### TO DO
Go to the line in the entries below that holds "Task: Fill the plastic" and repeat exactly from there through the line that holds "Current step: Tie", inclusive.

Stored entries:
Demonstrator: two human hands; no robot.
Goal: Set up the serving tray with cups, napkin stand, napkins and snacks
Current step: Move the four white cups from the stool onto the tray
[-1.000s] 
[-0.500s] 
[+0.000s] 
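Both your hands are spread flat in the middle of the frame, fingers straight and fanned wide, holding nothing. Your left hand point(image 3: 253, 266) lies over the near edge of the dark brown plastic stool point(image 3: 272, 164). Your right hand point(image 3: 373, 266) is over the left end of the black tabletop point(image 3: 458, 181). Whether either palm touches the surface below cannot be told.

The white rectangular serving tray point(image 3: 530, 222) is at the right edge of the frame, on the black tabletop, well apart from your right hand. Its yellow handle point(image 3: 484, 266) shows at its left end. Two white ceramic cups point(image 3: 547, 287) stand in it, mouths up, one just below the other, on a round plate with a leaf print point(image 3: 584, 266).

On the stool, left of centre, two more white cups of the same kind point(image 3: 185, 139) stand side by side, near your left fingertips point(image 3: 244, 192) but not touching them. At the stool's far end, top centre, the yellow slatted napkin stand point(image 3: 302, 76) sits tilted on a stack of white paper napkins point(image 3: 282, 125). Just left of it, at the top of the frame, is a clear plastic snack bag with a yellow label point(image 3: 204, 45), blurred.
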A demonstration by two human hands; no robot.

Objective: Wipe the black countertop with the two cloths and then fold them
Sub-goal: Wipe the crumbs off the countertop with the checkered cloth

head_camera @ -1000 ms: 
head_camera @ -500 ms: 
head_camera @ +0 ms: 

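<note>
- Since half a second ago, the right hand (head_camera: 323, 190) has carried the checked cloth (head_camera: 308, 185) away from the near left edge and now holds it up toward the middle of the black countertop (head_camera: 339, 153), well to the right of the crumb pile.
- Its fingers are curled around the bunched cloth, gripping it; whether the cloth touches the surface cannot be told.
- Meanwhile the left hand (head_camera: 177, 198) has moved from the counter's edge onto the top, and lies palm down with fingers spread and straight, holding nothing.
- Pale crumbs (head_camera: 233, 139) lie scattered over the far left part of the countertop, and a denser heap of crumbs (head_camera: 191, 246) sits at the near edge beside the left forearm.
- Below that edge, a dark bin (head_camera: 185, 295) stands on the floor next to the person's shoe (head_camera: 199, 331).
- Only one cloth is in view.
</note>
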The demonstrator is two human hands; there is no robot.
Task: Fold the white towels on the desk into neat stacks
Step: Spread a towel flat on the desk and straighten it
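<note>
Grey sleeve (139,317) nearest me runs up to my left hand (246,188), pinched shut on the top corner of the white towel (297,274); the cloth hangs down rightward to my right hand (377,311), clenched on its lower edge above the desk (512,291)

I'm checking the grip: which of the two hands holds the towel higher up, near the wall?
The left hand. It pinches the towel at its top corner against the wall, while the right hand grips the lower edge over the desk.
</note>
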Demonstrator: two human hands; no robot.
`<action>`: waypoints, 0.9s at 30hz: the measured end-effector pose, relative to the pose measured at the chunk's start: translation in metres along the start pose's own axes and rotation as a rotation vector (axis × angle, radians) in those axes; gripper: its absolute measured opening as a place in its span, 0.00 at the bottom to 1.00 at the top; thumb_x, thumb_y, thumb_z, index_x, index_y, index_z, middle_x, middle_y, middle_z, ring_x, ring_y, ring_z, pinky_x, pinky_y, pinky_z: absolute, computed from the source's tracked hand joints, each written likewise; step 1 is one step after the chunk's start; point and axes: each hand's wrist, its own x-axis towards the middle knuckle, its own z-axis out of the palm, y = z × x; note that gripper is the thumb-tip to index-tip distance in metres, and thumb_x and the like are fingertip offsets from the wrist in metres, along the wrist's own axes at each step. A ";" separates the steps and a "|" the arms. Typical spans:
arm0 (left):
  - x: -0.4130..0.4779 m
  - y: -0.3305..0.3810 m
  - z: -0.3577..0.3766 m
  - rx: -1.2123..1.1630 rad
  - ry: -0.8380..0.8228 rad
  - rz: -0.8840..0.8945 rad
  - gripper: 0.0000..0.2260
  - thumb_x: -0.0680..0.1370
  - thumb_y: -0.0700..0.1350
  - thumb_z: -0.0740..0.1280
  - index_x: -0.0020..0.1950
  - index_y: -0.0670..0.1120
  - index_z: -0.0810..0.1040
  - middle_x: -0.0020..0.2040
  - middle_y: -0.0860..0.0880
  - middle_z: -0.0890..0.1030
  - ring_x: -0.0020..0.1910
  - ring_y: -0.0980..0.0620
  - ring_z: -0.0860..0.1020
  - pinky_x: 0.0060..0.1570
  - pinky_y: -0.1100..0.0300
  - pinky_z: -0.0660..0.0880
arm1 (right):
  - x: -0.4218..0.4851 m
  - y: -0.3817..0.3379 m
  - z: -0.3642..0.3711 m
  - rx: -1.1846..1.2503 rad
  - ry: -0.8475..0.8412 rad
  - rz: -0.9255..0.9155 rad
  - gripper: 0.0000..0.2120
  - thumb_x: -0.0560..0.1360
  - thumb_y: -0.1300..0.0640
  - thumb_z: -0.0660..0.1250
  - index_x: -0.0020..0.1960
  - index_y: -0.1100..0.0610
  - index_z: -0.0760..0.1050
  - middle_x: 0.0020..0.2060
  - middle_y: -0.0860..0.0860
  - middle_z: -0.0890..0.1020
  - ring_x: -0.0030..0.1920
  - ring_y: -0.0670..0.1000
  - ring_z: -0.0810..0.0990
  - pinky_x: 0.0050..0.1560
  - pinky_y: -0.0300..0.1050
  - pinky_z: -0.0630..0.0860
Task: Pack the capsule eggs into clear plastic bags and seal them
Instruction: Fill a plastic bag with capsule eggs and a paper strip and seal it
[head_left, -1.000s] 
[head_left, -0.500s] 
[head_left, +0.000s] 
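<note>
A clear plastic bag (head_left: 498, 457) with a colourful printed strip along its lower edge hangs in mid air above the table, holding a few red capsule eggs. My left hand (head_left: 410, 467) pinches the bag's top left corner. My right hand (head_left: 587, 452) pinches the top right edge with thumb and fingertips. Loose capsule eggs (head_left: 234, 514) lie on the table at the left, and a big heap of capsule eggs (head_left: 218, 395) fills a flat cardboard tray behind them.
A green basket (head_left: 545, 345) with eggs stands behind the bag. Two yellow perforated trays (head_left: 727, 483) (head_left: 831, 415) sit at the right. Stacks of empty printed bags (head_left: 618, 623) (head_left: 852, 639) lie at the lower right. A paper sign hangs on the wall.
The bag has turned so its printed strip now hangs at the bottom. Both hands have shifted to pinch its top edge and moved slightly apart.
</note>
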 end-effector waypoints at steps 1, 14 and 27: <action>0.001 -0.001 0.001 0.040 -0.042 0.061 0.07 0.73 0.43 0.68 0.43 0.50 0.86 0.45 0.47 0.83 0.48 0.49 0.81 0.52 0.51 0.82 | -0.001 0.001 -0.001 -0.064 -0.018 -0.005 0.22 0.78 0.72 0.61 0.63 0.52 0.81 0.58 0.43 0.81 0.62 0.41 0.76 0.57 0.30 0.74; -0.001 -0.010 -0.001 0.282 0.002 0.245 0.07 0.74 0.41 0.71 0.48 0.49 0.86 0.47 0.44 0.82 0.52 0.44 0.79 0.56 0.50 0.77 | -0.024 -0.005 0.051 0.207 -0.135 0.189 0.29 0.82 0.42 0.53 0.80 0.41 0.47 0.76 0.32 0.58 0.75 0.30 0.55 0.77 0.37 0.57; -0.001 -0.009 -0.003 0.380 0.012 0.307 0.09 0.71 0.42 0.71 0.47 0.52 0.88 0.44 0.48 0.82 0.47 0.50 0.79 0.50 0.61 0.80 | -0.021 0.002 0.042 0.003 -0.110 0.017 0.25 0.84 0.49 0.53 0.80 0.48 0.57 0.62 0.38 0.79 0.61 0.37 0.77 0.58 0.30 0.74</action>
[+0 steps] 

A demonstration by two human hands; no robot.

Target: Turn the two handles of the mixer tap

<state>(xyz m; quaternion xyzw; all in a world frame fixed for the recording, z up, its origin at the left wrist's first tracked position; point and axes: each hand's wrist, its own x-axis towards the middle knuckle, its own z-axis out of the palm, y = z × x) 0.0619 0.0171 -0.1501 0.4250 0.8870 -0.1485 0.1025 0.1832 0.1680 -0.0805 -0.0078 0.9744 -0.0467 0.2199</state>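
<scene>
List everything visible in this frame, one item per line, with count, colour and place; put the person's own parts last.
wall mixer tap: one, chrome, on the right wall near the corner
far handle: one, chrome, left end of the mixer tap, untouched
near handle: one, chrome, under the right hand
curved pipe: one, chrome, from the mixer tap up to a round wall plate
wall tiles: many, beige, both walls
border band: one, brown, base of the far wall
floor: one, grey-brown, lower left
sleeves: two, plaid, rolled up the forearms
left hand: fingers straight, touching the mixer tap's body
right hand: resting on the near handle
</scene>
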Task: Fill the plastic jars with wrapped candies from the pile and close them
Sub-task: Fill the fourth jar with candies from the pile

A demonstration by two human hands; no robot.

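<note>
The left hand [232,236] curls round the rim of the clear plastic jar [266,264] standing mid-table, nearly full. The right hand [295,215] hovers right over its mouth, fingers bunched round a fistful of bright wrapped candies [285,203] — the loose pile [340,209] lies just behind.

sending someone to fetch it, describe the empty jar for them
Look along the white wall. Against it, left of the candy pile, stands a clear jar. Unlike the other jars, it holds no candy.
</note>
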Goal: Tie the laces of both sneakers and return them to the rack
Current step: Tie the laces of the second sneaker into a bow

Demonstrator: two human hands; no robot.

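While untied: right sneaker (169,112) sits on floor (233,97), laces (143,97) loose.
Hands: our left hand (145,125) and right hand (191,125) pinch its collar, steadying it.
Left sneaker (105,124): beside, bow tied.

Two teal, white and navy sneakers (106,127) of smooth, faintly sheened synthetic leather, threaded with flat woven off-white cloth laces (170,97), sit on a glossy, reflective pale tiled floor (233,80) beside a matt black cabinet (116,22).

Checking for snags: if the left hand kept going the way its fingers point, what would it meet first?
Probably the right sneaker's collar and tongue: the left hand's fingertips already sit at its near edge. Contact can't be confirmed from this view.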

### SOLUTION
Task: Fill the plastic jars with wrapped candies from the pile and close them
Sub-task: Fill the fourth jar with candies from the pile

A demonstration by two human hands; no robot.

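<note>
The left hand [232,236] curls round the rim of the clear plastic jar [266,264] standing mid-table, nearly full. The right hand [295,215] hovers right over its mouth, fingers bunched round a fistful of bright wrapped candies [285,203] — the loose pile [340,209] lies just behind.

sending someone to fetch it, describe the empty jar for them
Look along the white wall. Against it, left of the candy pile, stands a clear jar. Unlike the other jars, it holds no candy.
</note>
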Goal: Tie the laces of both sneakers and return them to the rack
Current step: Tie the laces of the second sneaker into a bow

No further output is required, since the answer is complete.